For context, my father-in-law has terminal brain cancer and has lived for 2.5 years since diagnosis. Over the last few months things have taken a turn for the worse and he is days away from passing. He had colostomy surgery, two brain surgeries and Can no longer process food. He’s on a useless feeding tube, can’t speak, can’t move, and let’s just say it’s all BAD.

My wife and I live near her parents (we purchased a house near them since they are elderly) and her sister lives a few hundred miles away. She’s a good person but she only comes and visits during holidays, doesn’t help with any family things and has only come see her dad a twice in the last few months. Us, we visit nearly every other day, plus whatever else they need. Like cleaning their garages, moving their houses, etc. we do this happily.

Fast forward to two days ago. The doctor was telling us that we should remove his feeding tube and the time is near. We should let him live in comfort, and stop these machines. He would have hours to days to maybe a week or more to live. They truly don’t know. Needless to say, it was CRAZY during this moment, and I was told to call the sister. I told the sister that things were dire and she should come up fast.

She was at a work conference and left it to fly to us immediately. My wife also missed a work conference this week, and I too missed several days of work for this. We all sacrificed, as we should.

This sister arrives and the mother decides that she wants to keep him on the machines longer.
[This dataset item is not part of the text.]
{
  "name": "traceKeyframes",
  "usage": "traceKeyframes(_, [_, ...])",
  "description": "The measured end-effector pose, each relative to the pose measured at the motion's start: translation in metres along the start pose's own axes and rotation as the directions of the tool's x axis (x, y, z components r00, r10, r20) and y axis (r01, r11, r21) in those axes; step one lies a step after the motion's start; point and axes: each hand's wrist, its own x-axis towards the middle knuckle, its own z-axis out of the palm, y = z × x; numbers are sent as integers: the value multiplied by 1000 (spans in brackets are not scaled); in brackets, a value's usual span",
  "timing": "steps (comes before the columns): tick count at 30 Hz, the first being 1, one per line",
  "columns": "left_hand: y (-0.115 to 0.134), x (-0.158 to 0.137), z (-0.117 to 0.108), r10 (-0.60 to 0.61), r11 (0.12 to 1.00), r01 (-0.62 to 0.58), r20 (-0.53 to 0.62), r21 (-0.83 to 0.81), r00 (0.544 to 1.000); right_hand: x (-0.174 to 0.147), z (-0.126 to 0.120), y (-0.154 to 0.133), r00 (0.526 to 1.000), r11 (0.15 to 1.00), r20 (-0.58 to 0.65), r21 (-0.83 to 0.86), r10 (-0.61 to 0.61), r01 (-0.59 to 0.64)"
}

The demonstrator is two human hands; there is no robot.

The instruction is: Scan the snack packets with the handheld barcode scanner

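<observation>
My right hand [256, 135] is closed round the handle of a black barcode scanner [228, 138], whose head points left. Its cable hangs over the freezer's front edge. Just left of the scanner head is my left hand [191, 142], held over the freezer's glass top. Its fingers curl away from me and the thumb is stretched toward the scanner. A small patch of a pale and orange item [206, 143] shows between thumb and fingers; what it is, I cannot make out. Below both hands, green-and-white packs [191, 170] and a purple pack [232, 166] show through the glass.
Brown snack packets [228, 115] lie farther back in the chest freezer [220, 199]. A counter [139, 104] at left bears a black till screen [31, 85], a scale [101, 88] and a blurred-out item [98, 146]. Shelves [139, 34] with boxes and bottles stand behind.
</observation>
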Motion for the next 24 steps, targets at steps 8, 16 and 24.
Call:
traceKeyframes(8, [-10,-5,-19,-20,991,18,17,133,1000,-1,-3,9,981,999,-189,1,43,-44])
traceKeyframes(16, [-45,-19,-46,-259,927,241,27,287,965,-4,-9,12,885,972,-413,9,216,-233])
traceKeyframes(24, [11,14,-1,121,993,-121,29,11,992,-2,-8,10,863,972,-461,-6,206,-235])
The family is divided on this but it’s not our call.

During this time, the sister has come to the realization that her dad may live another week or so.

While at the hospital last night, the sister started saying things like “I should only be speaking to doctors since I don’t get the proper information”, “I can have full on conversations with dad” (which is false) and kept making digs about us not making good choices, while also giving us the cold shoulder and acting as if we have more time than we do.

Apparently while I wasn’t at the hospital, the sister also handed my pregnant wife her ass about how we are irresponsable for calling her and that we made the situation out to be more dire than it was.

Are we the assholes in this instance?

Needless to say, I’m floored and want to explode on this woman but that won’t help… to me, she’s being irrational, slightly delusional, and selfish.